Um projeto inovador conduzido pelo Centro de Pesquisa e Inovação em Gases de Efeito Estufa (RCGI) da Universidade de São Paulo (USP) promete transformar a indústria de biocombustíveis. Combinando espectrometria de massas e inteligência artificial, a nova metodologia permite identificar rapidamente contaminantes no processo de fermentação do etanol, reduzindo perdas de eficiência e otimizando a produção.

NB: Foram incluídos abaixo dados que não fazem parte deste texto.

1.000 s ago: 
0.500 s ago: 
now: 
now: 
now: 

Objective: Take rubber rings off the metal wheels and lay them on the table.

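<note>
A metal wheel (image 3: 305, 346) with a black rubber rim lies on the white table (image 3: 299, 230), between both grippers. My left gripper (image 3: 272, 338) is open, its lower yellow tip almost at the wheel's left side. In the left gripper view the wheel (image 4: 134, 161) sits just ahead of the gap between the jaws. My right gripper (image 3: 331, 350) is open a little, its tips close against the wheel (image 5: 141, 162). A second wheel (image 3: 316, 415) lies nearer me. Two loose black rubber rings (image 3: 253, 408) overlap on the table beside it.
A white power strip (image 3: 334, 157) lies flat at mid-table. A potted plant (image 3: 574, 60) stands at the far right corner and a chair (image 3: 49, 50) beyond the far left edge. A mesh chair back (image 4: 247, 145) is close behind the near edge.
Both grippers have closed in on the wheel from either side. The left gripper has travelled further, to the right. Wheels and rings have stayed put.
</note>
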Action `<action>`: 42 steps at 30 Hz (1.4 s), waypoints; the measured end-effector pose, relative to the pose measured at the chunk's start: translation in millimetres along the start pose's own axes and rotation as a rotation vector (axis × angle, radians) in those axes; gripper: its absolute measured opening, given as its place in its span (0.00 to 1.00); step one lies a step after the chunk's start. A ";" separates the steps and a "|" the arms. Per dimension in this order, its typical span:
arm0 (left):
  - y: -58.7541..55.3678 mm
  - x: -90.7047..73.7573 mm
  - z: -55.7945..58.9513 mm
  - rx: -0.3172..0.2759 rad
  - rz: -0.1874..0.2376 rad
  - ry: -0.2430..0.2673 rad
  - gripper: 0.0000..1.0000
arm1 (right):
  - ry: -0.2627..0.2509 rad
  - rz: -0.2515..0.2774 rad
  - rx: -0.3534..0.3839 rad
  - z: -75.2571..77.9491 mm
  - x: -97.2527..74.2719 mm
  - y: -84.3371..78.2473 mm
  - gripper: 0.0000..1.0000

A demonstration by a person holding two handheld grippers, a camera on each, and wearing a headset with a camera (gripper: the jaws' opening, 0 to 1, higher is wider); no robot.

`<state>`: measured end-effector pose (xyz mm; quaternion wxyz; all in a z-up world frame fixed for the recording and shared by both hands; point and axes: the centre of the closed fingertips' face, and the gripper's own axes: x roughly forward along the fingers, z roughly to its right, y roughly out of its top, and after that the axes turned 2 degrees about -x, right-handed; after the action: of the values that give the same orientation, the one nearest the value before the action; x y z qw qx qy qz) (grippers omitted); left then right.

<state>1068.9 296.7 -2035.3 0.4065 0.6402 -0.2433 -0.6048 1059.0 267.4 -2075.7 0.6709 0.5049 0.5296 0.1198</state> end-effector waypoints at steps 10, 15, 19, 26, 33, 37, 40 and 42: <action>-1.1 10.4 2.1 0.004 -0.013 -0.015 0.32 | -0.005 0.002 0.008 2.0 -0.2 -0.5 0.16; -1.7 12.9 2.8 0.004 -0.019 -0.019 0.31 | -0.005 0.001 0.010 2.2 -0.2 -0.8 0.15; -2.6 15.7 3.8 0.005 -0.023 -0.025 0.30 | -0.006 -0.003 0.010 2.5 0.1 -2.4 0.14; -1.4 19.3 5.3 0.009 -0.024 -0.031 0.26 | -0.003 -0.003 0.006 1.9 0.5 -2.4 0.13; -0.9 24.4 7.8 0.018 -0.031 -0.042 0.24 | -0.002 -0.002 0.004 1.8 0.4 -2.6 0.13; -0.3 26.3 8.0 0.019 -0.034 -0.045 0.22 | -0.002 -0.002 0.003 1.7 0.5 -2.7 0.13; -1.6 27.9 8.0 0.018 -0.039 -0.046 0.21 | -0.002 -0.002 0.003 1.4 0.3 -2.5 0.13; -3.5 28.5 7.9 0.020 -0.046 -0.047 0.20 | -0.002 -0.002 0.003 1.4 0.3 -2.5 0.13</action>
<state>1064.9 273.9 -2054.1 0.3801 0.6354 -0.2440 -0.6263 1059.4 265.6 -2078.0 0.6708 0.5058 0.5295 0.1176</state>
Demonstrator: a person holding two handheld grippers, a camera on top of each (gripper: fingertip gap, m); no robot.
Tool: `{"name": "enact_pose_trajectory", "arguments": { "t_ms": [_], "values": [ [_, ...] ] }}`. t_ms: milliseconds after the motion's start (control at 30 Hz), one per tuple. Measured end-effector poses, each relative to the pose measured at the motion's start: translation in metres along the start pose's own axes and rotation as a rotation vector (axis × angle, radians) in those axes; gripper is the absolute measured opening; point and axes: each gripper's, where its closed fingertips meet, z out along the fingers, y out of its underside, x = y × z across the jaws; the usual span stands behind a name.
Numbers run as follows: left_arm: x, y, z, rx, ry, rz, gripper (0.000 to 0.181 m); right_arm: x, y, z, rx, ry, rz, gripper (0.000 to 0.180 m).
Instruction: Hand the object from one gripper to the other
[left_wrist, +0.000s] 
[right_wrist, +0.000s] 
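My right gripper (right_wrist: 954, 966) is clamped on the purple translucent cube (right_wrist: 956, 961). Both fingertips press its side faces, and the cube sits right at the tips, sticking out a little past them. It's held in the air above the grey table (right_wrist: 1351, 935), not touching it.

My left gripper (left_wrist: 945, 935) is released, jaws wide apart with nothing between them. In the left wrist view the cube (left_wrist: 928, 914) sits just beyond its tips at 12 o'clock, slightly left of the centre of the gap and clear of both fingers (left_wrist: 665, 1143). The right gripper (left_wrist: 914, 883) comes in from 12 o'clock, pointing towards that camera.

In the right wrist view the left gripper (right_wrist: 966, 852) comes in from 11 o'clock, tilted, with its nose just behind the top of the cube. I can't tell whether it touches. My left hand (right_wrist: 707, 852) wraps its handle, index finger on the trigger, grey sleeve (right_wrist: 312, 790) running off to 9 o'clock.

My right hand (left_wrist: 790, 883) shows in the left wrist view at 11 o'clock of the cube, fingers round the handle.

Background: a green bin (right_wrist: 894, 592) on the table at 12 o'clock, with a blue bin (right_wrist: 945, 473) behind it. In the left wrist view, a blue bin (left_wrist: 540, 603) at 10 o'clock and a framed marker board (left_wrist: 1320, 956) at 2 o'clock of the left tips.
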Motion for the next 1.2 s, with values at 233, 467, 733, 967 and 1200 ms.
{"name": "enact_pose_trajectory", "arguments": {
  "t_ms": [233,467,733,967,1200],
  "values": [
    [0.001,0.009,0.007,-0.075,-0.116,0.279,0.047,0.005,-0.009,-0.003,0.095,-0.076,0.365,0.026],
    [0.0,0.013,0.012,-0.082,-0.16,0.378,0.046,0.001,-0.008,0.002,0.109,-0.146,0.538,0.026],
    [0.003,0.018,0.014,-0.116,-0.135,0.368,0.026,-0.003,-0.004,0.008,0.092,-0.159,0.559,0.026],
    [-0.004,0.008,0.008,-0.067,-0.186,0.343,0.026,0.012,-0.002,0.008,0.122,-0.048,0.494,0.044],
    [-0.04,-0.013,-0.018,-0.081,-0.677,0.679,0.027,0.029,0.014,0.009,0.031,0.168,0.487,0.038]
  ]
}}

A pesquisa, coordenada pelo professor Carlos Alberto Labate, da Escola Superior de Agricultura Luiz de Queiroz (ESALQ-USP), faz parte do programa Solução Baseada na Natureza (NBS – Nature Based Solutions) e conta com financiamento da Shell Brasil, por meio da cláusula de P,D&I da ANP. O objetivo principal é aprimorar o controle microbiológico no setor sucroenergético, utilizando o MALDI-TOF (Matrix-Assisted Laser Desorption/Ionization Time-of-Flight), um equipamento amplamente utilizado na área da saúde para diagnósticos microbiológicos, agora adaptado para o ambiente industrial.

Segundo Labate, essa tecnologia tem grande potencial para acelerar a detecção de microrganismos prejudiciais à fermentação, permitindo uma resposta mais rápida e precisa por parte das usinas. “Nos hospitais, o MALDI-TOF identifica rapidamente os agentes infecciosos, ajudando no tratamento dos pacientes. Estamos aplicando o mesmo princípio para a indústria, garantindo uma identificação ágil dos contaminantes que afetam a produção de etanol”, explica o pesquisador.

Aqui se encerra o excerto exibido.